MORE than 200 protesters descended on the office of North Vancouver MLA Naomi Yamamoto Wednesday as part of a province-wide effort to derail plans for new and larger oil pipelines to B.C.'s coast.
Waving placards and carrying umbrellas against the rain, the demonstrators gathered at midday outside the East 15th Street office block to voice their opposition to Enbridge's proposed Northern Gateway Pipeline and plans by oil giant Kinder Morgan to expand another line on Burrard Inlet.
"Over the past few years, we've mobilized hundreds of thousands of people against these pipeline and tanker projects," said Calvin deGroot, speaking into a megaphone. "And our politicians aren't listening to us."
The Capilano student - a leader of the rally who describes himself as a former climate change denier - said the projects come with a "huge risk" of oil spills and tanker disasters on the coast, and that the associated approval process is an erosion of democracy. "We've unified in a way we haven't seen before, and we're only going to get louder," he said. "We will not be silenced until the death certificates of Enbridge and Kinder Morgan are in our hands."
The event was among several dozen organized by activists outside selected MLA offices across the province Wednesday.

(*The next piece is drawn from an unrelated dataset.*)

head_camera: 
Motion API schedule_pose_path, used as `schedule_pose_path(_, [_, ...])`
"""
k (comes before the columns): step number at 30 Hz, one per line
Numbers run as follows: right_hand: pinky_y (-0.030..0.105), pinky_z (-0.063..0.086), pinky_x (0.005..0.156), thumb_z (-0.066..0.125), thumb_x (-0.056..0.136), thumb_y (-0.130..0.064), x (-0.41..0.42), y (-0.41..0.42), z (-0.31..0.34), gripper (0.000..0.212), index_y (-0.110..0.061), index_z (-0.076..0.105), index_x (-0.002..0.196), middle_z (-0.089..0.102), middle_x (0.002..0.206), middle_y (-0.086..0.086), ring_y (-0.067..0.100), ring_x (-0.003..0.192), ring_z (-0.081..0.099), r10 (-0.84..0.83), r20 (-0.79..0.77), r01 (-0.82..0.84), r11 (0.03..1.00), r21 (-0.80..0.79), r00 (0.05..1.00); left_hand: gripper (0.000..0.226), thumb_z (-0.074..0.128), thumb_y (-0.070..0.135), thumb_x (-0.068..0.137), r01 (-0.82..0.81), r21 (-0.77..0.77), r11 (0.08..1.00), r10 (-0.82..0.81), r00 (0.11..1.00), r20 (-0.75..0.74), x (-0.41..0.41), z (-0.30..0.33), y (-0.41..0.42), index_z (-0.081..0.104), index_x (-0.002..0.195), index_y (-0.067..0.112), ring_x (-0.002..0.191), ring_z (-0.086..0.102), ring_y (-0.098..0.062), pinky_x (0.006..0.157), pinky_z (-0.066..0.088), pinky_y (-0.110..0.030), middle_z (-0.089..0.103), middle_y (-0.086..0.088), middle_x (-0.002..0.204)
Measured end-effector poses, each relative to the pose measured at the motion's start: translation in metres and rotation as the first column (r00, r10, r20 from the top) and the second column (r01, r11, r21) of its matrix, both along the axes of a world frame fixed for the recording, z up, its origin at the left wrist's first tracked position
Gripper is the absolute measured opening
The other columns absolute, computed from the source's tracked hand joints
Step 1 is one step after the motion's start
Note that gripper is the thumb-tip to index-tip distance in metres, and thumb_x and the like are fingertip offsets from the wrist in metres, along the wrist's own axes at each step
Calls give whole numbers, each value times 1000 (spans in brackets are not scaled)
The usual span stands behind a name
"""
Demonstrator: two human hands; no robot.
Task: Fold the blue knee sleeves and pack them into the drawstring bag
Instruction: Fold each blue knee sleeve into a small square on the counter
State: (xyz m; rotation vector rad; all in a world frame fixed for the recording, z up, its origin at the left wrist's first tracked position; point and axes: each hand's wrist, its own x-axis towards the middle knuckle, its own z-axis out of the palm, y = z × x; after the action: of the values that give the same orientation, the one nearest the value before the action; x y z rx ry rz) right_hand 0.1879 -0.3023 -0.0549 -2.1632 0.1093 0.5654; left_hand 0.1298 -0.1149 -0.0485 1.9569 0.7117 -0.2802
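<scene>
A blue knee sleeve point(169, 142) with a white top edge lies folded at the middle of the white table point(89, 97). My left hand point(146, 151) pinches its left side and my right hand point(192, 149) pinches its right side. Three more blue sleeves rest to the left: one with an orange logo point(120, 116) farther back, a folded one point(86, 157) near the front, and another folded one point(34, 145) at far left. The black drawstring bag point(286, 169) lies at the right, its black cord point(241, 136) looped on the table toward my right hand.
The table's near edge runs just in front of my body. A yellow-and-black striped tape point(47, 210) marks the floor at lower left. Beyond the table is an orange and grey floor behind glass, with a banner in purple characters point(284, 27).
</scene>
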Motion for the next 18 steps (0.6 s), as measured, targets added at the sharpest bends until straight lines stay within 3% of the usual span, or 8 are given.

The co-ordinated protests came two days after a larger rally outside the provincial legislature in Victoria, which drew several thousand demonstrators.
Megan Martin, a North Vancouver resident and another of the event's organizers, also spoke at the rally, saying the pipeline plans must be scrapped for the benefit of coming generations.
"We are standing up to make sure our coast, our environment, our communities and our global climate future aren't put at risk of devastation," said Martin. "No tankers, no pipelines, no way!"
Martin and deGroot's words were greeted with cheers from the boisterous crowd, which ranged in age from teens to retirees. The event featured several other speeches, followed by chants and a group photo op. It wrapped up within the hour.
Yamamoto was out of town on business at the time of the demonstration. Reached by phone Thursday, she said she shared "a lot of common ground" with the protesters.
"I am passionate about protecting our coast and our land from spills," said Yamamoto. "Tourists don't come to British Columbia to see our cities; they come to see our coastline and our rivers and our pristine mountains. . . . It's one of our most important assets."
She would only support the proposed projects "in principle" if they met the five conditions her government laid out in July: That the environmental review process be completed; that "world-leading" prevention and spill response systems be put in place on land and on the coast; that legal requirements related to Aboriginal treaties be addressed; and that B.C. receive "a fair share of the fiscal and economic benefits."
With regard to the protesters' complaint that the pipelines would expand fossil fuel use, Yamamoto reserved judgment.
"Whether or not we believe in fossil fuels as a bad thing, I leave to individuals," she said.
If its applications are approved, Enbridge plans to build a 1,200-kilometre pipeline to carry petroleum from the tar sands just north of Edmonton to a new terminal in Kitimat, where it will be loaded onto large tankers for shipment to Asia and the United States.
In a parallel but unrelated effort, Kinder Morgan is aiming to expand the capacity of its 60-year-old TransMountain pipeline - which carries oil from Alberta to the Burrard Inlet - from 300,000 barrels a day to 750,000 by 2017.